◆ **DATA BELOW**:
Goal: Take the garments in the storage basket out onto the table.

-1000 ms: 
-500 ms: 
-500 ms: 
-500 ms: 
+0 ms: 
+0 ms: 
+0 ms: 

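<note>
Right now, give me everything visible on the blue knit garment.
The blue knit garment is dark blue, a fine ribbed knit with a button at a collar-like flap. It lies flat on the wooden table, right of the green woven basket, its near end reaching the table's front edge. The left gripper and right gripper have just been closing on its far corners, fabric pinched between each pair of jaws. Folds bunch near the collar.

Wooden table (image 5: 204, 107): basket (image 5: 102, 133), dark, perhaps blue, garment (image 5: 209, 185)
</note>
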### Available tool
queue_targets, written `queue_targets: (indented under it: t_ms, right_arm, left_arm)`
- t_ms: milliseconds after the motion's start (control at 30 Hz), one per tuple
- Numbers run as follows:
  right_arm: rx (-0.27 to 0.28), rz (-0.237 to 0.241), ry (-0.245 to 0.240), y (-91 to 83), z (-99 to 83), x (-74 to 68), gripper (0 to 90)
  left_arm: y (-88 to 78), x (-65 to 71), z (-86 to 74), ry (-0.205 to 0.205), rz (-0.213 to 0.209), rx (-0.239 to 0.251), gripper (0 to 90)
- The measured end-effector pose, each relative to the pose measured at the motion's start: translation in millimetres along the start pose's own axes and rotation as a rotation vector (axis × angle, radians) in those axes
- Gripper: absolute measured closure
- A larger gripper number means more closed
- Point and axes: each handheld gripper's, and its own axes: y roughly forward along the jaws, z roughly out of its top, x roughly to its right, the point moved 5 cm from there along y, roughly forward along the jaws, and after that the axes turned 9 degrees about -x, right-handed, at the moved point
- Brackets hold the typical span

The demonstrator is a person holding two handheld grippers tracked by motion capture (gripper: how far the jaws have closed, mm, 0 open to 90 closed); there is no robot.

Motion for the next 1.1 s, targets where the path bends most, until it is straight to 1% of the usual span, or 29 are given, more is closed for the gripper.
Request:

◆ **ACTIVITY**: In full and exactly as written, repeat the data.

◆ **RESULT BELOW**:
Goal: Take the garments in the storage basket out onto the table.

-1000 ms: 
-500 ms: 
-500 ms: 
-500 ms: 
+0 ms: 
+0 ms: 
+0 ms: 

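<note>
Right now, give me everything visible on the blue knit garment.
The blue knit garment is dark blue, a fine ribbed knit with a button at a collar-like flap. It lies flat on the wooden table, right of the green woven basket, its near end reaching the table's front edge. The left gripper and right gripper have just been closing on its far corners, fabric pinched between each pair of jaws. Folds bunch near the collar.

Wooden table (image 5: 204, 107): basket (image 5: 102, 133), dark, perhaps blue, garment (image 5: 209, 185)
</note>
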### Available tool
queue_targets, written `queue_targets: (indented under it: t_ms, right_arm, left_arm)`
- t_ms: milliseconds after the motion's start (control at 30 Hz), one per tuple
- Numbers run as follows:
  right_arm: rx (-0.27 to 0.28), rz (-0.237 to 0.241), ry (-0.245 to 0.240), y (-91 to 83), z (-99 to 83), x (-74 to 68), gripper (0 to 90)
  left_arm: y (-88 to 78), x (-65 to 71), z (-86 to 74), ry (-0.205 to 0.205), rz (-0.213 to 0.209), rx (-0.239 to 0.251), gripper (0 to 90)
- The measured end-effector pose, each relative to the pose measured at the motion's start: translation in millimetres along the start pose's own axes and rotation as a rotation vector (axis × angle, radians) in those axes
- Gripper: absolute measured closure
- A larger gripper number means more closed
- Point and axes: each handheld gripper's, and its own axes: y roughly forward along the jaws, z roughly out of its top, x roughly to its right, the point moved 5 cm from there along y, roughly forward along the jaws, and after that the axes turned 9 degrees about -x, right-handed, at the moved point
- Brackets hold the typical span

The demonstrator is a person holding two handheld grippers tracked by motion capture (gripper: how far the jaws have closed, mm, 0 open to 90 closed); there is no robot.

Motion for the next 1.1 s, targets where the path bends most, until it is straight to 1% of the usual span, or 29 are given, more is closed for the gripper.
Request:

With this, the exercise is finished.